As one of the founders of The Claremont Colleges Group Plan, Scripps College is a principal contributor to the university community, which offers expanded intellectual, curricular, athletic, and social opportunities for students and faculty at each college. Scripps emphasizes high aspirations, high achievement, and personal integrity in all pursuits, and it expects students, faculty, staff, and alumnae to contribute to Scripps and to their own communities throughout their professional, social, and civic lives. Scripps believes that this form of challenging and individualized education will best prepare women for lives of confidence, courage, and hope.
Adopted by the Scripps College Board of Trustees in 1996.
Founder
“The paramount obligation of a college is to develop in its students the ability to think clearly and independently, and the ability to live confidently, courageously, and hopefully.”
—Ellen Browning Scripps
One of the most remarkable “Scripps women” never attended Scripps—she founded it.

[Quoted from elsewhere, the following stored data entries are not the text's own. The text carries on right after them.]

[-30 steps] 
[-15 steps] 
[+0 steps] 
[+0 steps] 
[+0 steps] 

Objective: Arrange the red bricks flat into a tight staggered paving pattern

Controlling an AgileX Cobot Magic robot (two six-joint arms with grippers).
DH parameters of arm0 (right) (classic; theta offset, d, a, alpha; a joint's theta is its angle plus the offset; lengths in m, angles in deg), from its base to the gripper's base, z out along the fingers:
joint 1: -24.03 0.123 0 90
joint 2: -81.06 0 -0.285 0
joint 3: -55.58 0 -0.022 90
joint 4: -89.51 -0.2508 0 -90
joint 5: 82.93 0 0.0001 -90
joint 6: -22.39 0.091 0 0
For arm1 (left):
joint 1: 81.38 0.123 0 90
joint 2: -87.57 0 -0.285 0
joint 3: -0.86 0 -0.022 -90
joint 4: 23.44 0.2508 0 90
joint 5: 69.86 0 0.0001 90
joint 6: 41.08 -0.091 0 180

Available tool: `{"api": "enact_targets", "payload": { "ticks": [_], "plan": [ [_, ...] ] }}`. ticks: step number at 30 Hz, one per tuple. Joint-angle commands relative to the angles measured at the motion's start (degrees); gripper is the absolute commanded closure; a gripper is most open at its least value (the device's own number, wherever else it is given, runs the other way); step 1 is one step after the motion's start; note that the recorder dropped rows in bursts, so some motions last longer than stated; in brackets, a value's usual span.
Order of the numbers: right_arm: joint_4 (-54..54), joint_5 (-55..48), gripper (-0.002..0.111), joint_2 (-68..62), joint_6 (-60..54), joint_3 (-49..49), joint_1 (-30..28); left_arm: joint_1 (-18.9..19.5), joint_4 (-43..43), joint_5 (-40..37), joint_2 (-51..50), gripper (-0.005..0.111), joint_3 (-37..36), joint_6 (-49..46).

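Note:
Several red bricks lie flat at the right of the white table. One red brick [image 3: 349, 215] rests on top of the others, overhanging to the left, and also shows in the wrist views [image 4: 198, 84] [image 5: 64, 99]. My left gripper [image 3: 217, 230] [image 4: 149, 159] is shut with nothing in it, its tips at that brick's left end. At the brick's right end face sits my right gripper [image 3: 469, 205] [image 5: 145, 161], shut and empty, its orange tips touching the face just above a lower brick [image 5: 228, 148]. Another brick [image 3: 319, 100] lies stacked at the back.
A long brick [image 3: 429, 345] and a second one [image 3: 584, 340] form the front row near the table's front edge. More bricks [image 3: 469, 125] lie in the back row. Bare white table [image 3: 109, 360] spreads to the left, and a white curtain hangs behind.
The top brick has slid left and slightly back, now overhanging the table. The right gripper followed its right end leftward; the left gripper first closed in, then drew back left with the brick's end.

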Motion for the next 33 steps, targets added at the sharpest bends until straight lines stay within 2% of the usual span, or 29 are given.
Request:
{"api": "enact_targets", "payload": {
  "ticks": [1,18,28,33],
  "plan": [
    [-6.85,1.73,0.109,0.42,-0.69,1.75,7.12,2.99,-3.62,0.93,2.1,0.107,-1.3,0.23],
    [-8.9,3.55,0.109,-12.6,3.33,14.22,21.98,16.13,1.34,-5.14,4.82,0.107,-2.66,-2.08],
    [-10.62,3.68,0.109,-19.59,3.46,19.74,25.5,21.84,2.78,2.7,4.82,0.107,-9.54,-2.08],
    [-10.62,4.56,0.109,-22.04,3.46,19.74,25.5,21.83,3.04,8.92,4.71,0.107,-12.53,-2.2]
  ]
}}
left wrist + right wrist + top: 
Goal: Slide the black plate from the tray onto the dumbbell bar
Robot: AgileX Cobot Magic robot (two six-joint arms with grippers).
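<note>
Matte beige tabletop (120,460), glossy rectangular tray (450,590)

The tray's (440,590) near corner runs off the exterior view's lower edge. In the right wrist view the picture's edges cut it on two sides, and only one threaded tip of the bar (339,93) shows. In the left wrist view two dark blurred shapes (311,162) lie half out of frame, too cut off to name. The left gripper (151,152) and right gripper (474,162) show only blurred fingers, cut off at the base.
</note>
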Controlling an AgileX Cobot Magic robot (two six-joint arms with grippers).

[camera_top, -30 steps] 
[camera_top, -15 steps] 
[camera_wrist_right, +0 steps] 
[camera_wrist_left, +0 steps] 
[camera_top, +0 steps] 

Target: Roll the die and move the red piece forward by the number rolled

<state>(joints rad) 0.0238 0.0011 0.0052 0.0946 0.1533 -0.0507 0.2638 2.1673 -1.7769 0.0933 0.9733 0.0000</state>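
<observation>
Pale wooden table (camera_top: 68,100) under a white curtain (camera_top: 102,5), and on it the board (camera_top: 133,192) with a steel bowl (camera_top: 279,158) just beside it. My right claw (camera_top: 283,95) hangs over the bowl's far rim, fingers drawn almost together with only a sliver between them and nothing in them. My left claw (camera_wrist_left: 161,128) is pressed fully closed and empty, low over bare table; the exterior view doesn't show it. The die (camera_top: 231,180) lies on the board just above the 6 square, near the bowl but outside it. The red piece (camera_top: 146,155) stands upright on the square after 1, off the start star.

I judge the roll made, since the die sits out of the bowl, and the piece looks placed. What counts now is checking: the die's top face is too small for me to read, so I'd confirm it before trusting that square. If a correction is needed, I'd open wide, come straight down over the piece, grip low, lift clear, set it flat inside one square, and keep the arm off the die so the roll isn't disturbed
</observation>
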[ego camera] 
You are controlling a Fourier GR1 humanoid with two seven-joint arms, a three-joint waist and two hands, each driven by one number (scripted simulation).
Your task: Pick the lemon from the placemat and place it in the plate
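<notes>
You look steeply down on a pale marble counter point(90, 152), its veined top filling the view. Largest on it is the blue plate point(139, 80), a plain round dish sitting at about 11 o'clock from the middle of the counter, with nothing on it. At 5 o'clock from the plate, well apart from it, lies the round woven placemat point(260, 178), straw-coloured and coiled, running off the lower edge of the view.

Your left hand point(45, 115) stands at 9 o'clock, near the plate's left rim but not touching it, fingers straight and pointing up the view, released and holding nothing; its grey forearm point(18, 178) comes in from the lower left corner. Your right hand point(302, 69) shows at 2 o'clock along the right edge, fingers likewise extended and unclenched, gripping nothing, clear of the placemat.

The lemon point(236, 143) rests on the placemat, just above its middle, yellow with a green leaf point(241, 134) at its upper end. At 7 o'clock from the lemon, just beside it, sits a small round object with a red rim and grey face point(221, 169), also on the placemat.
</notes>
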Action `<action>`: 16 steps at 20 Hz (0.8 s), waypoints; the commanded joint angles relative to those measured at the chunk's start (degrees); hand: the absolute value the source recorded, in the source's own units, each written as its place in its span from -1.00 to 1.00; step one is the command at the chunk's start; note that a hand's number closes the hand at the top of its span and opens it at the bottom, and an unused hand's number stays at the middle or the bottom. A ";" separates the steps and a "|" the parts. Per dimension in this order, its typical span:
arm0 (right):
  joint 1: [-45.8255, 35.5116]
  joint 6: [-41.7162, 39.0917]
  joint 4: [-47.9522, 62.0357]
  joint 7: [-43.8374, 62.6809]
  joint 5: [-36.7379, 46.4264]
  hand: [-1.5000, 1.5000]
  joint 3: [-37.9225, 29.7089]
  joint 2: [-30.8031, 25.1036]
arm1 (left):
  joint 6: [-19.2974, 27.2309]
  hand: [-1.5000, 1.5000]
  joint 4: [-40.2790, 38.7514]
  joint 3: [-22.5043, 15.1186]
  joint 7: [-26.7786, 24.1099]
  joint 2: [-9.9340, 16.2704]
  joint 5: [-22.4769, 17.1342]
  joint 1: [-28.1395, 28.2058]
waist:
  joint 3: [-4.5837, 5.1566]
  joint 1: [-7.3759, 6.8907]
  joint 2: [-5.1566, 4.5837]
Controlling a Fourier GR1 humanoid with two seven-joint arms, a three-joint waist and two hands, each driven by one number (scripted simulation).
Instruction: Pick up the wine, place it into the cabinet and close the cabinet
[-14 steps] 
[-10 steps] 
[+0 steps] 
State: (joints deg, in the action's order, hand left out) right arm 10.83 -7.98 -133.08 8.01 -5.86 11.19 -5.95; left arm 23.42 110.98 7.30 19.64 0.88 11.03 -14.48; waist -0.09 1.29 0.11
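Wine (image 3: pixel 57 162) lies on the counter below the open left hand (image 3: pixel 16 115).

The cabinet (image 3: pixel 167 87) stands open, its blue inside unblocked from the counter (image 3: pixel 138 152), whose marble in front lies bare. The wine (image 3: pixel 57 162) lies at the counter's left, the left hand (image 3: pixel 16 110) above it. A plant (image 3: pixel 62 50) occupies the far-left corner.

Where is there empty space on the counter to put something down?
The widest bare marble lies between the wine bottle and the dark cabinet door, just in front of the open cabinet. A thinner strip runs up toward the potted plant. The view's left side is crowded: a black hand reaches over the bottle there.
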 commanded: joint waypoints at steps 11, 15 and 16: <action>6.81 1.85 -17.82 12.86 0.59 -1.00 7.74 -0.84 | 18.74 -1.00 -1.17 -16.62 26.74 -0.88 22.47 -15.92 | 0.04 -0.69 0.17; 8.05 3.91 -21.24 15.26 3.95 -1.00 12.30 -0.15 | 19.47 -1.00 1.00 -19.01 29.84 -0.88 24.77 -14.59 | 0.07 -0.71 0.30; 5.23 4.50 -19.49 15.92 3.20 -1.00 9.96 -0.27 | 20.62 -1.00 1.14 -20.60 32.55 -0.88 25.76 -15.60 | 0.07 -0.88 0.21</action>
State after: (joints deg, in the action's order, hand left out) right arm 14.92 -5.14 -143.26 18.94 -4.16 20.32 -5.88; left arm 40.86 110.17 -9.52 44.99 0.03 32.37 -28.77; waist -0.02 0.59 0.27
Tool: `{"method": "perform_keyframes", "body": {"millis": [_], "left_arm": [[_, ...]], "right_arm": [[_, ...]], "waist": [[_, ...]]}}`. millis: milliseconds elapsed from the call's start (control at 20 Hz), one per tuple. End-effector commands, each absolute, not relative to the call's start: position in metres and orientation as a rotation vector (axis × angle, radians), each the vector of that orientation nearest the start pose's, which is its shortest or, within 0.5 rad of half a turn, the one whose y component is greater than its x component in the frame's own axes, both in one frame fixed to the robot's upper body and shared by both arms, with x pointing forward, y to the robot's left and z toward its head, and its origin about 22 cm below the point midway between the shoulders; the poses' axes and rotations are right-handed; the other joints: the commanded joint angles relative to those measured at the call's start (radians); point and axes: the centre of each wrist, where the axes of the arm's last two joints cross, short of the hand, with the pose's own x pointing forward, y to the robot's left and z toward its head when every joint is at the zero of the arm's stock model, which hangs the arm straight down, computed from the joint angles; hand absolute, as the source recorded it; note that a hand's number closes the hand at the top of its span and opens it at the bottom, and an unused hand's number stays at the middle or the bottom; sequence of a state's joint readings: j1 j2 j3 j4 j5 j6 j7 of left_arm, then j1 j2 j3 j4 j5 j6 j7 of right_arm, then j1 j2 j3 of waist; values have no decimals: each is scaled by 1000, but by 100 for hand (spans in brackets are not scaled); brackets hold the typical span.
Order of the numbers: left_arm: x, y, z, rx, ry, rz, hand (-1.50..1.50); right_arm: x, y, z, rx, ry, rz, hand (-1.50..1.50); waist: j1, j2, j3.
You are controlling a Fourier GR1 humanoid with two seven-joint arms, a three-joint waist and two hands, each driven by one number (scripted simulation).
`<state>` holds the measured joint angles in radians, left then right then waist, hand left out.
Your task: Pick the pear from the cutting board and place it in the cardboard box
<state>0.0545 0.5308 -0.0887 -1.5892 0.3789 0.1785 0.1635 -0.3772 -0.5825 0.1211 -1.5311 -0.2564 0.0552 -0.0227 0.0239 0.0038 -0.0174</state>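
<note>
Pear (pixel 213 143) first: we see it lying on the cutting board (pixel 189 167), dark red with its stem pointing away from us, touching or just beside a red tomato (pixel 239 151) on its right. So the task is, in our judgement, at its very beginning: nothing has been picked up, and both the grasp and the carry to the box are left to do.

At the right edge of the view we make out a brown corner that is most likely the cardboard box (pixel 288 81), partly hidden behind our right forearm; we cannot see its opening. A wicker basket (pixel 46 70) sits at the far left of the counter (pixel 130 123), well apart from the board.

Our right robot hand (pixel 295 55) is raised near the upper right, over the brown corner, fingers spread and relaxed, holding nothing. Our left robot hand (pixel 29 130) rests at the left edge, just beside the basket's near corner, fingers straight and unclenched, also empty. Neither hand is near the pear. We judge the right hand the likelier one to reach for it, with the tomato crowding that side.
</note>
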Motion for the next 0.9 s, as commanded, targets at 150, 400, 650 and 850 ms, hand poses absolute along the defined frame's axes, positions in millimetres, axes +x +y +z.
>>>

Born in 1836 and raised on a farm in Illinois, Ellen Browning Scripps was one of the first female graduates of Knox College, Illinois, and one of the first women college students in the United States. She began her professional life in the traditional role of a schoolteacher. At the age of 37, Miss Scripps became a path-paving journalist and publisher, joining her brothers in Detroit, where they founded the Detroit Evening News. A shrewd investor, she helped her brothers develop the business into the Scripps-Howard newspaper chain and United Press International.
Miss Scripps celebrated her success with philanthropy, giving to improve the quality of life in her community and in support of education. Already in her nineties when Scripps and the undergraduate Claremont Colleges were being planned, her financial generosity laid the bricks and mortar for the first buildings of Scripps College and secured the land on which the three newest of the undergraduate Claremont Colleges would be built—Claremont McKenna, Harvey Mudd, and Pitzer. The spiritual framework of Scripps was also established by Miss Scripps and, like the buildings, it has become the supporting framework of generations of Scripps women. As the Scripps Mission states, Ellen Browning Scripps believed that the primary obligation of a college is to educate students to be clear and independent thinkers and to live their lives with confidence, courage, and hope.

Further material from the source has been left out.